Locate all lines in the data below that hold "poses" and show them.

*INPUT:*
○ ○ ○ ○
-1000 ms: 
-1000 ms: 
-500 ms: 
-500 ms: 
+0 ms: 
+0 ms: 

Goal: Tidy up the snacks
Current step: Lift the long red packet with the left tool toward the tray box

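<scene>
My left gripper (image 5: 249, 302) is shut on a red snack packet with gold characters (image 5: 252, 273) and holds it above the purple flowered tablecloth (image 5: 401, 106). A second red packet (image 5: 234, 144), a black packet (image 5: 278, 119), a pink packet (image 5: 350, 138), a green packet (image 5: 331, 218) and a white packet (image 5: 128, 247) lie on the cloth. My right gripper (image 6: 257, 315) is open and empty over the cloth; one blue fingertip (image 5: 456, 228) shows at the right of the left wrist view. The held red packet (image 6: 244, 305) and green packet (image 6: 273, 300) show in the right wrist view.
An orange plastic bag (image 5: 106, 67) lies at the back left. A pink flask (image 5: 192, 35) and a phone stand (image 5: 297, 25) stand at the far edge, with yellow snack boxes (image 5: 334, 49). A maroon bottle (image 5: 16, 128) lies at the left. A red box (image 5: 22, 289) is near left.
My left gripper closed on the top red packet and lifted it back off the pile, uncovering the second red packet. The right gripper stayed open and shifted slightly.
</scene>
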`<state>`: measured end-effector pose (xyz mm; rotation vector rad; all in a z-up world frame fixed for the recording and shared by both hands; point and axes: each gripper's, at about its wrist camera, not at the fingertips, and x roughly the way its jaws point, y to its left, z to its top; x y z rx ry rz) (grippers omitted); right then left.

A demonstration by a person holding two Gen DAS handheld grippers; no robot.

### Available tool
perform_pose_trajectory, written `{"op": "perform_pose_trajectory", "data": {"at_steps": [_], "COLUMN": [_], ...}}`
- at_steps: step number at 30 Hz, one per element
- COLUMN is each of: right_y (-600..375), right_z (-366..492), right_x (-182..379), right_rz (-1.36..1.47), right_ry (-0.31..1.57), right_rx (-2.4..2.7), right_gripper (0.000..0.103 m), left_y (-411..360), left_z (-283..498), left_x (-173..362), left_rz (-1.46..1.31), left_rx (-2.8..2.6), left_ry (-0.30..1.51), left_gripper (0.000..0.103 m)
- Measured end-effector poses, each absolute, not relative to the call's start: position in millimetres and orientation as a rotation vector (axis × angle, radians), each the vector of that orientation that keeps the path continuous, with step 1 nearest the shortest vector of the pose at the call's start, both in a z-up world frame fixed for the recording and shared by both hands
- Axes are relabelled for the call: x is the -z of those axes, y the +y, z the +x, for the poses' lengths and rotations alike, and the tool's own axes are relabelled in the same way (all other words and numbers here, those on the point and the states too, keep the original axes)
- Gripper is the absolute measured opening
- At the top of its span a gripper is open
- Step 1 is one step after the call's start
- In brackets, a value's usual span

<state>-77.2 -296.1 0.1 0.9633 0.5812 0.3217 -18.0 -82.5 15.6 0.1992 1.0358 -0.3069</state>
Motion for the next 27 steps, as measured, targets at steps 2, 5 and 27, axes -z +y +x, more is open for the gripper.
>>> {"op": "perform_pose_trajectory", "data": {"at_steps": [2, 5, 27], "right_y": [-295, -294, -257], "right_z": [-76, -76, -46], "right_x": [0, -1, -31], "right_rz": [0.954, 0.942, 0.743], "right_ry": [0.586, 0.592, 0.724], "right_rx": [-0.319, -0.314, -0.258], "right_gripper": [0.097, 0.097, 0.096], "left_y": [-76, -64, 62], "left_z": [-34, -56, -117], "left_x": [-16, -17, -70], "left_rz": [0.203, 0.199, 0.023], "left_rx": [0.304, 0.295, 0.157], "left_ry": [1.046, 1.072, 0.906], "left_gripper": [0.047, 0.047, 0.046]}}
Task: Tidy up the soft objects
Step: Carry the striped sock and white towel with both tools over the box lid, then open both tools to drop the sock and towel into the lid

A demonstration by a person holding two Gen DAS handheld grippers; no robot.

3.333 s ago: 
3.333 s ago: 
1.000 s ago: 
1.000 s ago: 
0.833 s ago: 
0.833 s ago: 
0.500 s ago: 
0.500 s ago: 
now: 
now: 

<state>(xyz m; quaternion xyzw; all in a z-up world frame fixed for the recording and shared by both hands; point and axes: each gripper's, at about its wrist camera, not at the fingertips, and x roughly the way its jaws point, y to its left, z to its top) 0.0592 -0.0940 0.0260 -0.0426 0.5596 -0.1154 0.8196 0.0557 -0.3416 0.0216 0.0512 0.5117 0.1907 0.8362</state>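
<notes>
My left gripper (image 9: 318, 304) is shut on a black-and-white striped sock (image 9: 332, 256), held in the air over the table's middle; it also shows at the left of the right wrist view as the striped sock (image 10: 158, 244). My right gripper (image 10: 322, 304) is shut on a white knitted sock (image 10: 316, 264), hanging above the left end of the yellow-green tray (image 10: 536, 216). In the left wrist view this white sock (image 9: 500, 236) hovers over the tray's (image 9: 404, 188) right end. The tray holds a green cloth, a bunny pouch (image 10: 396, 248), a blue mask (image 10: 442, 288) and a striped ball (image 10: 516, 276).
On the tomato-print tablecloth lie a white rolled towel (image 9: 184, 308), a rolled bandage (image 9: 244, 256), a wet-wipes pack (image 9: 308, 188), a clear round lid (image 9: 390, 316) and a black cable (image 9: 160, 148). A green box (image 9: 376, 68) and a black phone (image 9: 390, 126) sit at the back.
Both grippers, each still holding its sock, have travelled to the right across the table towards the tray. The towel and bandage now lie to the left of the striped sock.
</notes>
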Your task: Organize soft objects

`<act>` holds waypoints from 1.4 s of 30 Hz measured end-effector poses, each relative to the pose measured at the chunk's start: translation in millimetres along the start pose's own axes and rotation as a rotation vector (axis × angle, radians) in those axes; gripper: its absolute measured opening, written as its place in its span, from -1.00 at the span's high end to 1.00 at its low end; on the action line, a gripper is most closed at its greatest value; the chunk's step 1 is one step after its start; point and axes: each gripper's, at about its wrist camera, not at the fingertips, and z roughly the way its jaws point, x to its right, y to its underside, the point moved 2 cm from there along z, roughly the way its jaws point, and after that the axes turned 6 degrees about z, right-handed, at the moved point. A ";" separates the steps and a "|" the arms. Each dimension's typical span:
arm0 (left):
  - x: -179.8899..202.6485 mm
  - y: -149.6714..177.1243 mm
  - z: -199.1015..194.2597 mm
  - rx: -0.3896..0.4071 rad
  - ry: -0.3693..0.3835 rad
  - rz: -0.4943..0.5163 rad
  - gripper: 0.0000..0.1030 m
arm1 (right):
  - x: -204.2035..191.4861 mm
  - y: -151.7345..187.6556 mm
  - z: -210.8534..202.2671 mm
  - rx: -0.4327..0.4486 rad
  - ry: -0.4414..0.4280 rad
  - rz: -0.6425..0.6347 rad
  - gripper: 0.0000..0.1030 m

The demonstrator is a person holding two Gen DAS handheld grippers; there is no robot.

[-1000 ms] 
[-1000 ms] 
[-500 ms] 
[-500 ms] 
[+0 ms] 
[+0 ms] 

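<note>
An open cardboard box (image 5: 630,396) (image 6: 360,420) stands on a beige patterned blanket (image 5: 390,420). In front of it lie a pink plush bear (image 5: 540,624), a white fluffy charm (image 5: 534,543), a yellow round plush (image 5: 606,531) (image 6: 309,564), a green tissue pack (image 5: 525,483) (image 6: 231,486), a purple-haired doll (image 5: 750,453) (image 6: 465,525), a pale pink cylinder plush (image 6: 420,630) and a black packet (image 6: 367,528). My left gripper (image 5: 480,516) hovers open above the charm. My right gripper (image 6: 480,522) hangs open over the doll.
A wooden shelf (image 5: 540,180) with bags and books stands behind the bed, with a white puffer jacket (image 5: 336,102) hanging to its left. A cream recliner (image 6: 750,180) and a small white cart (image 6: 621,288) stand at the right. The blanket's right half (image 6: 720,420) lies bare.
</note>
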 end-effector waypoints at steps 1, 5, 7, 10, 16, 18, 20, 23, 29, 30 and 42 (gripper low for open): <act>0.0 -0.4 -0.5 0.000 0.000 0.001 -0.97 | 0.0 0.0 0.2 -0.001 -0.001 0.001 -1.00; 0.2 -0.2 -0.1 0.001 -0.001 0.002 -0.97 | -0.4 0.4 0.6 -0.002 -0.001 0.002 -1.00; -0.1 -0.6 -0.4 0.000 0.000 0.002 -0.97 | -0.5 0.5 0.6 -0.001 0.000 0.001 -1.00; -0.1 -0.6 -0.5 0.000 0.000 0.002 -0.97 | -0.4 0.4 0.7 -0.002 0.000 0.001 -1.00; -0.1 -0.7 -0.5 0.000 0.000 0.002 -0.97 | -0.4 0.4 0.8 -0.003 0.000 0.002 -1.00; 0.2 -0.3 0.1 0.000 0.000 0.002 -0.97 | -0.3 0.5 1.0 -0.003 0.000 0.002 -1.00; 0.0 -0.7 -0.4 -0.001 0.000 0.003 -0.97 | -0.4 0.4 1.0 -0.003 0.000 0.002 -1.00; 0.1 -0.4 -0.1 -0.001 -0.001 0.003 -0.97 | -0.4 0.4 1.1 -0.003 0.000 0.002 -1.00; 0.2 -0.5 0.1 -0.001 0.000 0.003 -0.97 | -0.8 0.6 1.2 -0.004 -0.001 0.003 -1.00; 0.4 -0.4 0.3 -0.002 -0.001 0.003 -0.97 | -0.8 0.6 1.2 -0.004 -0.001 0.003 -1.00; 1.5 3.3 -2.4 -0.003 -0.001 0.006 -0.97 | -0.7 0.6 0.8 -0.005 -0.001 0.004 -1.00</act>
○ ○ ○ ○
*SOLUTION FOR THIS EXERCISE:*
- Measured end-effector poses, each absolute, not relative to the call's start: position in millimetres and orientation as a rotation vector (axis × angle, radians), each the vector of that orientation that keeps the path continuous, with step 1 nearest the shortest vector of the pose at the call's start, both in a z-up world frame fixed for the recording and shared by both hands
- Axes are relabelled for the call: x is the -z of those axes, y the +y, z the +x, for the poses' lengths and rotations alike, and the tool's own axes are relabelled in the same way (all other words and numbers here, those on the point and the states too, keep the original axes)
`<act>` holds waypoints from 1.4 s of 30 Hz measured end-effector poses, each relative to the pose measured at the chunk's start: translation in millimetres along the start pose's own axes and rotation as a rotation vector (axis × angle, radians) in those axes; gripper: its absolute measured opening, written as its place in its span, from -1.00 at the span's high end to 1.00 at its low end; on the action line, a gripper is most closed at its greatest value; the chunk's step 1 is one step after its start; point and axes: each gripper's, at about its wrist camera, not at the fingertips, and z roughly the way its jaws point, x to its right, y to its underside, the point moved 2 cm from there along z, roughly the way its jaws point, and after that the axes turned 6 degrees about z, right-handed, at the moved point. A ";" separates the steps and a "|" the arms. Each dimension's typical span:

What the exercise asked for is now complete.